Pictures in the entries below are excluded; copy only the lines from the one containing "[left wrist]" to the one containing "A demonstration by", both included.

(Source data)

=== Section Start ===

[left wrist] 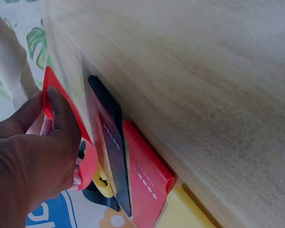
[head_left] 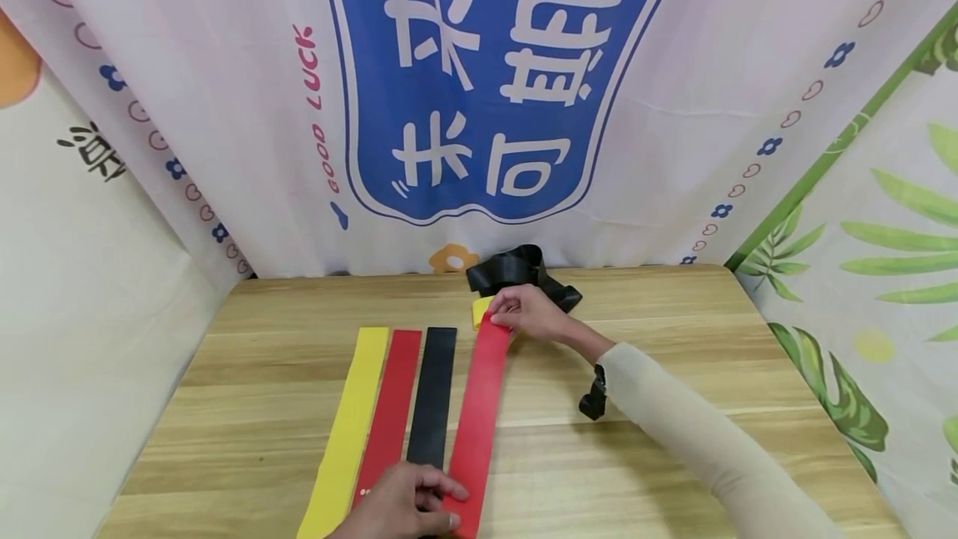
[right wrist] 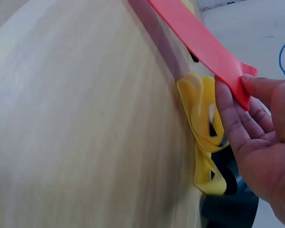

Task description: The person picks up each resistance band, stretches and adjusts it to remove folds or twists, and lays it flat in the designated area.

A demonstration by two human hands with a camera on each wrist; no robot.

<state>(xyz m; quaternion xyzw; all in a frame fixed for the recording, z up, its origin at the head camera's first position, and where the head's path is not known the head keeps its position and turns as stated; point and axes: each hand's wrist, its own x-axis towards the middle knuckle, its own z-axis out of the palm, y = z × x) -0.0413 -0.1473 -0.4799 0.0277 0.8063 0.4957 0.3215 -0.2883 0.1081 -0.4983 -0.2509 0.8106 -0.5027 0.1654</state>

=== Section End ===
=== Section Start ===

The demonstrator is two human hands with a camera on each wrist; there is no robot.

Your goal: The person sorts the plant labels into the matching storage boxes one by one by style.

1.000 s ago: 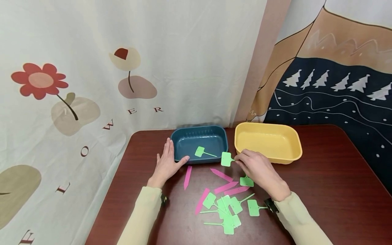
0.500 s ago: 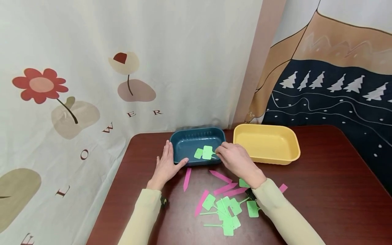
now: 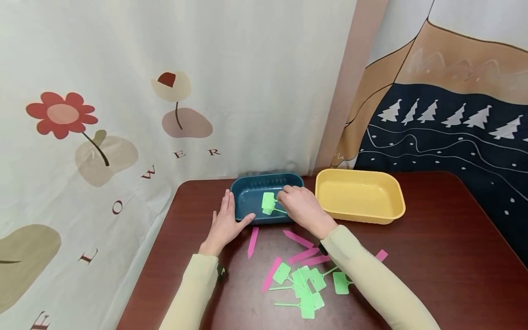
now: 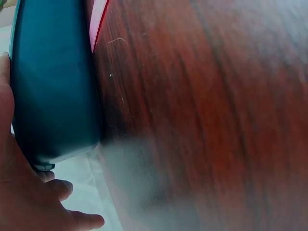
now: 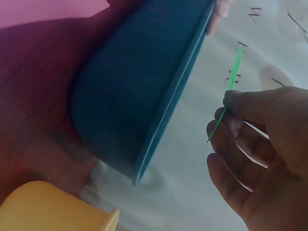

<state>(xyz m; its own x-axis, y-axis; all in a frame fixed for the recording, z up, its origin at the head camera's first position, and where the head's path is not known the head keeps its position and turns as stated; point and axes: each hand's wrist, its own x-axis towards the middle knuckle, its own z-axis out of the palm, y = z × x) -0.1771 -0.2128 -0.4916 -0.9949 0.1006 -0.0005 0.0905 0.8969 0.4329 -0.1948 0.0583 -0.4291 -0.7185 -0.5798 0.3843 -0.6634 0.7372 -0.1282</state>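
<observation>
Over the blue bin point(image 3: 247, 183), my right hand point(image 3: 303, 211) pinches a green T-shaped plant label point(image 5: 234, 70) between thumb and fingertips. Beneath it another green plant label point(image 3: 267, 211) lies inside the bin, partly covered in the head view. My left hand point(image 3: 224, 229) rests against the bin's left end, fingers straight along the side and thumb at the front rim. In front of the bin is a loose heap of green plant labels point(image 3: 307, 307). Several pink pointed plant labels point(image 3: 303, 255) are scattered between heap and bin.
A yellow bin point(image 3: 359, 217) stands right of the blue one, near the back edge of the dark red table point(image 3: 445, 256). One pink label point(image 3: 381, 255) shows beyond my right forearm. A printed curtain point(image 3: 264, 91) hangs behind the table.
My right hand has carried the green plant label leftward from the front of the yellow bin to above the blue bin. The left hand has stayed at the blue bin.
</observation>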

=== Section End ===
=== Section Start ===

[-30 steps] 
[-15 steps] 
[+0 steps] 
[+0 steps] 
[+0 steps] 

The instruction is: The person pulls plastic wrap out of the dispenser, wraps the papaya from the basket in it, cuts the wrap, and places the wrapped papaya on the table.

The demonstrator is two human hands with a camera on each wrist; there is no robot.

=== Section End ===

→ TASK RESULT:
[left wrist] 
[head_left] 
[right wrist] 

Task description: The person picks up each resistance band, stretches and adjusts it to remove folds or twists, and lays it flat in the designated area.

A demonstration by two human hands with a camera on each wrist; no robot.

What the exercise asked for has been given in full.